→ What the exercise asks: Beginning with the line that holds "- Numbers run" in the data below, give again every line through the one that holds "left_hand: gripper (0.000", exactly as written.

──────── Data under study

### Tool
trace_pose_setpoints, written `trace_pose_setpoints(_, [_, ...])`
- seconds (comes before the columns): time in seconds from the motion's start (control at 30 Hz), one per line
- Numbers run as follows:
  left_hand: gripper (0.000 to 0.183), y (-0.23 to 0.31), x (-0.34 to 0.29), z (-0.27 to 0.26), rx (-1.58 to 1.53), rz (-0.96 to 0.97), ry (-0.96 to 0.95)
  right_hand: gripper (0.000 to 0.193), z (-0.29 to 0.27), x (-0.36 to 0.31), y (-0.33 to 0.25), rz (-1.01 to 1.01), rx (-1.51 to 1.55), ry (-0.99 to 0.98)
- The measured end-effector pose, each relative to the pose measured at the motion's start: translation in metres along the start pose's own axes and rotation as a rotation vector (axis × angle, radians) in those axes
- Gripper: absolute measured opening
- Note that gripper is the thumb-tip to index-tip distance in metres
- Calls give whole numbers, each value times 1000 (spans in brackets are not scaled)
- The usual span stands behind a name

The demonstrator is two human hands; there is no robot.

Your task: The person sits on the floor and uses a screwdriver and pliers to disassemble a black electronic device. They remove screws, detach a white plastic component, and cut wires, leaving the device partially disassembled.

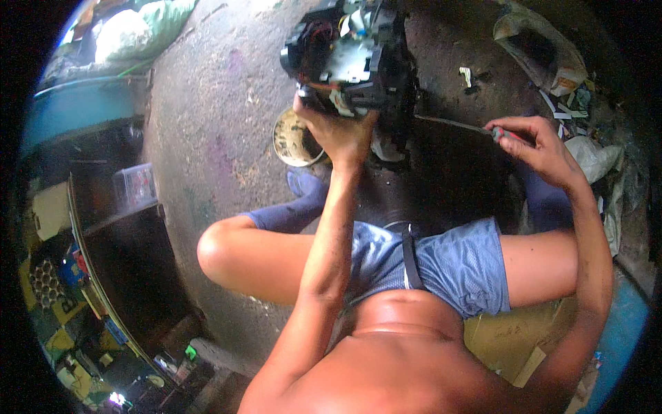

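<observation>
A bulky black plastic machine assembly (352, 58), with a shiny metal plate and thin wires inside, is tilted up in front of me. My left hand (338, 134) grips its near lower edge, fingers partly hidden by the housing. On the other side, my right hand (541, 148) is closed around the red and black handle of a screwdriver (455, 124). The long thin shaft points left toward the machine's right side. Its tip is lost against the dark housing, so I cannot tell whether it touches.
A round, dirty-rimmed bucket (279, 141) stands left of the machine. To the far right lie an open sack (507, 31), scraps and a crumpled plastic bag (593, 159). A small white piece (467, 76) lies on the floor. A clear box (136, 186) sits at the left, by cluttered shelving.
</observation>
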State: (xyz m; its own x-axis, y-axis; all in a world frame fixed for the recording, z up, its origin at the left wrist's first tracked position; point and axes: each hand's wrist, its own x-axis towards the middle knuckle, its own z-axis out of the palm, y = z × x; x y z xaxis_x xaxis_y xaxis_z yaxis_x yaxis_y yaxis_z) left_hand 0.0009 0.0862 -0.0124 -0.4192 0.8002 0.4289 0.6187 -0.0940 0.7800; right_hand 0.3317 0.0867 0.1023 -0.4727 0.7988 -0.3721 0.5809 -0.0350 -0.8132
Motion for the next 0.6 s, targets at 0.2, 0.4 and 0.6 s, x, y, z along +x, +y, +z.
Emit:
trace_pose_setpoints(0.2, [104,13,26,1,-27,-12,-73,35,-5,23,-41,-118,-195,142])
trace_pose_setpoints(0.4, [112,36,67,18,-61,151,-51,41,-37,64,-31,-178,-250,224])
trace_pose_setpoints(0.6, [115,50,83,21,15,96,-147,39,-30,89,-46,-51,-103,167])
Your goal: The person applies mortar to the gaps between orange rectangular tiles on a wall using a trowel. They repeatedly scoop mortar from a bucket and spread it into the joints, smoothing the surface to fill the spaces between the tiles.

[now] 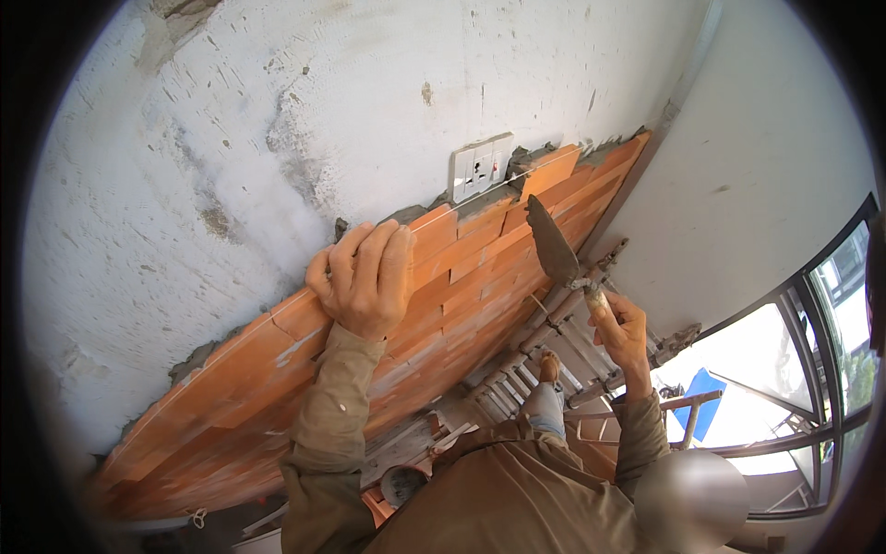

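Observation:
My left hand [362,282] is closed over the top edge of an orange brick tile in the upper course, its fingers bent across the edge; the part under the palm is hidden. In my right hand [620,337] is a trowel [552,242], held by its light handle with the grey-smeared blade pointing up toward the wall. The orange brick facing [489,254] runs along the lower wall, with grey mortar [406,214] behind its upper edge. One tile [550,173] stands higher, right of the white socket plate [482,167]. A thin string [305,300] runs along the top course.
Metal scaffolding [554,319] lies below, with a foot [550,367] on it. A bucket [403,484] is down by my left side. Curved windows [798,360] and a blue sheet [703,402] show at the right. A blurred round silvery thing [692,499] sits at lower right.

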The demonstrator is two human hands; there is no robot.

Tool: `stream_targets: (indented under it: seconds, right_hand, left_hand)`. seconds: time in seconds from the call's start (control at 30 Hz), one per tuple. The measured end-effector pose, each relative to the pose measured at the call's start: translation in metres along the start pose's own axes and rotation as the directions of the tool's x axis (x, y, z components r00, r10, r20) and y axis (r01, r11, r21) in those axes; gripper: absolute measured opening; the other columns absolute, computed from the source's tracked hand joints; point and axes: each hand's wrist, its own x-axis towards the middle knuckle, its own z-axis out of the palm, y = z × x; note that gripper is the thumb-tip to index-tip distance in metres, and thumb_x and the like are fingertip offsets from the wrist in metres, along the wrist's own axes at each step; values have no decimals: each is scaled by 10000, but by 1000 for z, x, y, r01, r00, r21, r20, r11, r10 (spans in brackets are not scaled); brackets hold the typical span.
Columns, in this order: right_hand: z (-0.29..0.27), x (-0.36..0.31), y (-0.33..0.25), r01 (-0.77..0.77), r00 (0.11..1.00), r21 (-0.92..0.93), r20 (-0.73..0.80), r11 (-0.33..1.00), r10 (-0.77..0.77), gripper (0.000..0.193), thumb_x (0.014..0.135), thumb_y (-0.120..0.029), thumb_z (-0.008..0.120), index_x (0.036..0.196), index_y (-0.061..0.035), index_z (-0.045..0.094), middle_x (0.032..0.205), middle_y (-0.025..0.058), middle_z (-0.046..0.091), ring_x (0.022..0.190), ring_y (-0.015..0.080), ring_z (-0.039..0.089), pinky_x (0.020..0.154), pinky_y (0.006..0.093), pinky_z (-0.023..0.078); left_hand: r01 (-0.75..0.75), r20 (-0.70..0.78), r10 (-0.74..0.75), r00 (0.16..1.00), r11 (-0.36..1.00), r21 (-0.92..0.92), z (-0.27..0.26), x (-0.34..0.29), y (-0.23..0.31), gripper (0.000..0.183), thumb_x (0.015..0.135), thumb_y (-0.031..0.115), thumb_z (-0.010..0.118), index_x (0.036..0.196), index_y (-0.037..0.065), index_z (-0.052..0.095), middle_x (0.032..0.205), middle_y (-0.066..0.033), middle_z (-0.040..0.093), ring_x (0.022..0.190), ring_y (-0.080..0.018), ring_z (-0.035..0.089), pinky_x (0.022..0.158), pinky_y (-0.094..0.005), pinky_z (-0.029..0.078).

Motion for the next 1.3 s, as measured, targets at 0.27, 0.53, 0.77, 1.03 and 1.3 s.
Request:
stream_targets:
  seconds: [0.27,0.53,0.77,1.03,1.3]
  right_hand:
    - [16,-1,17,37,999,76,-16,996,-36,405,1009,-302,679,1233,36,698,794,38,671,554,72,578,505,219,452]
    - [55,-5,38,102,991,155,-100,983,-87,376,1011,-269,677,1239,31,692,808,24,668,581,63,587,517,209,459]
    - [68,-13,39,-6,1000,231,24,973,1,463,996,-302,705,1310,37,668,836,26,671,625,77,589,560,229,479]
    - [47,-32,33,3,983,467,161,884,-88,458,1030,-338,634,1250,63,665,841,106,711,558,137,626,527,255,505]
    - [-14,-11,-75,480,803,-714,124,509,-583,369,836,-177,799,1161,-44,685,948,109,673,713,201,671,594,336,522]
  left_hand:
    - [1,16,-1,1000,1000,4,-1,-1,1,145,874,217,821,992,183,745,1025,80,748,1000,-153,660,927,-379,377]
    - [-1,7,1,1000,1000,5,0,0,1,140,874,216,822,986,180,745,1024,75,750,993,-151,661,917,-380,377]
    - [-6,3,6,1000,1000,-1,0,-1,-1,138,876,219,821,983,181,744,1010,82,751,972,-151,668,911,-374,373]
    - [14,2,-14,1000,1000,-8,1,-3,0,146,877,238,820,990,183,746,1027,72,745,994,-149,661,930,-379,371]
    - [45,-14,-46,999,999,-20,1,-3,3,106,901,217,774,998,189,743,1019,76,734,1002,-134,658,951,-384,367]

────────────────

→ Result below:
- Numbers run as follows:
  left_hand: gripper (0.000 to 0.183), y (-0.23 to 0.31), x (-0.34 to 0.29), z (-0.27 to 0.26), rx (-1.58 to 1.53), rz (-0.96 to 0.97), ry (-0.96 to 0.95)

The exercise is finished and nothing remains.